I saw a headline about some people were doing angry social media things because they were at Disneyland and they were cordoned into the lame areas of the park because Kim Kardashian was there and they were closing down the park for her as she wandered around.
I feel that I must once again share my harrowing story.
The year was 1988. Someone was president. A song was number one on the radio. A movie was tops at the box office. Mostly what I remember is that people were falling into wells constantly and we children had to be vigilant to the ever looming threats of Satanists, Dobermans, and quicksand. Dungeons and Dragons was teaching a whole generation of kids to commit ritual abuse and set their houses on fire.

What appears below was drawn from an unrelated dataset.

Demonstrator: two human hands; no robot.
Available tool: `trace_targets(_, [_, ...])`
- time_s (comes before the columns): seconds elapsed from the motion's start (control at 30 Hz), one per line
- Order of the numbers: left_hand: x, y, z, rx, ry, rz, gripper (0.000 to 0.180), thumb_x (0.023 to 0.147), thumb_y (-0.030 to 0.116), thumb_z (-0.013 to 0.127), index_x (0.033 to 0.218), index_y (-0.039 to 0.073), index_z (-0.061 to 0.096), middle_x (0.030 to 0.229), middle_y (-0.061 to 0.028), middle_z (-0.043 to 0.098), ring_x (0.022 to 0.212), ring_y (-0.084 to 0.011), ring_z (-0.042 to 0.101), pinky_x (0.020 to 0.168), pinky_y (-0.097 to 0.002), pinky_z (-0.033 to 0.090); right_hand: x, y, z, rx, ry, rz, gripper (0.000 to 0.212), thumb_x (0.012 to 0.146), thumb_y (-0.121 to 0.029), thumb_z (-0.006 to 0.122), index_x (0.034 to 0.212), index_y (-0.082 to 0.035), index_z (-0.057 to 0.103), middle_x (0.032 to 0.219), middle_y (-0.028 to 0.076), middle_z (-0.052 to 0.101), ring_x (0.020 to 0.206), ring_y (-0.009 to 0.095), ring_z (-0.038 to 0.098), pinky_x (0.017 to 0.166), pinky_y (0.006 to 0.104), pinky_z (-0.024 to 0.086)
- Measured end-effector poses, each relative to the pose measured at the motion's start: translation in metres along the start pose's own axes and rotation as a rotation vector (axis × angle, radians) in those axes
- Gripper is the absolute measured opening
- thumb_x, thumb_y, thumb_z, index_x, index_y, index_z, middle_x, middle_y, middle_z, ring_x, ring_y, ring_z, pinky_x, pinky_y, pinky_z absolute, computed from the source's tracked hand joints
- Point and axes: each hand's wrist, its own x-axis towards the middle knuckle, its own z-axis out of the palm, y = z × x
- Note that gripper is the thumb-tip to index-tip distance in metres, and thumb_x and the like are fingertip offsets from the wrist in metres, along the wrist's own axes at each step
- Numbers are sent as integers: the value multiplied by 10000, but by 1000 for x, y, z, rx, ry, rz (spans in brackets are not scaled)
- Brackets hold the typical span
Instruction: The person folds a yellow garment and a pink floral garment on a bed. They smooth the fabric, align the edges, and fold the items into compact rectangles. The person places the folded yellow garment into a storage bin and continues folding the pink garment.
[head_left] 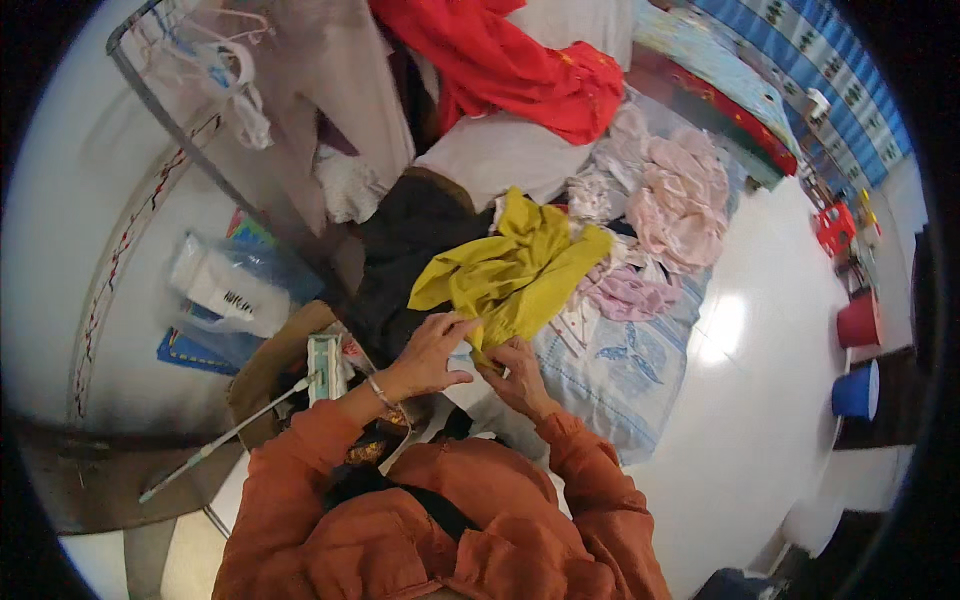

Also my family took a trip to Disney World. I used to think my family was poor when I was a kid, but as an adult I’ve been disabused of that notion. We had a home and two cars and we went to Disney World once. We weren’t poor. It only seemed like we were poor to me because we were always the poorest family in the nice neighborhoods we moved to every few years.
I was not terribly excited about this trip because even as a kid I wasn’t into trips and since I didn’t really like rides or Disney stuff what was there to get excited about? If there wasn’t GI Joe or Transformers involved I wasn’t that interested. Or wrestling. I was very excited about my GI Joe wrestling federation. Stormshadow was a long reigning world champion but I realize as an adult that a guy that doesn’t talk isn’t a great choice for your #1 heel. I should have given him a manager. I know that now.
As I recall the trip to Florida took approximately 8 million hours. In the backseat of a blazing hot car. Next to my sister who was blasting Poison at maximum decibels and who would stab me with a nail file if I made and noise or moved or just because she felt like it.
I remember that outside the window of our hotel room there was a billboard with a naked lady on it. And I mean naked naked not “you can’t actually see anything” naked. What was it advertising? I don’t know. I never looked directly at it because I didn’t want to be caught looking. Also it was a few years before I would be super interested in naked lady billboards. Was having a naked lady billboard legal in Orlando in the 1980s? I don’t know that either, but it was there. I remember my mom calling the front desk to complain but what was the hotel supposed to do about it? I also remember sleeping on a cot.
We went to a beach covered with dead jellyfish and then it was time for Disney World. At this point I did get excited because we had traveled millions of miles for this so surely it had to be great. And maybe it is great, but I wouldn’t know because all I got to see was Main Street USA (no parade) and some gift shops.
Because Billy Joel and Christie Brinkley were there. I kept saying different things I wanted to check out and my parents kept saying that we couldn’t go there because it was closed. Just a bunch of gift shops. Gift shops that had no Transformers or GI Joes to buy. I couldn’t understand what was happening at first because I was kind of a dumb kid (and adult) but eventually I figured it out. Christie Brinkley and Billy Joel were important, whereas we were scum, ergo it was critical that they get access to the park while we stood there like fucking idiots.
One image that’s really stuck with me is standing there in on GD Main Street USA watching the tram go by that was empty except for Billy Joel, Christie Brinkley, some kids, and various hangers-on and bodyguards and functionaries. The kids couldn’t have given two shits about what was going on. Christie Brinkley looked like a stepmom trying her hardest and getting nothing back but shitty comments. Billy Joel was staring at nothing like a zombie.
I often say that that’s the day I learned that there is no justice in this world. I’m only partially kidding. It was a kind of important learning experience. Some people are just better than you, societally speaking. A few years later, in the naked lady billboard interest years, I swore to myself that if I ever saw Billy Joel I’d punch him in the face. I’ve told any woman I felt might do it that they should do the same to Christie Brinkley on my behalf. I was mostly kidding.
Later on I found out that Billy Joel has had issues with depression his whole life and tried to kill himself at least once. At which point I felt robbed again because now even if I did punch him in the face it wouldn’t be “okay”.
I’ve told this tale a few times, and blogged about it before – possibly even on this blog – and on one blog 7 blogs ago I threw out this emo-gem about how I was giving up my quest for revenge on Billy Joel –
“Now here’s the funny thing about revenge. There’s no such thing. The scale never balances. Why? Because there is no scale. If my life is worthless (which it is) and I kill a guy whose life was valuable, how you gonna make the scales balance? Forget it. There’s no scale. So don’t trick yourself into thinking that there is.”
That’s some prime childish nihilism right there. That would have been a good quip to throw into one of the more revenge focused Ela stories. Well, there’s always the next Ela story right?
Mildly related final note. We used to go to a local carnival every year also and I was never much into that either. Even before a carny whipped out his dick at my cousin and me. I remember one year asking if I could use my carnival money to buy a Transformer instead of for the dumb carnival. The answer was no for reasons that I didn’t understand at all then but kinda do now.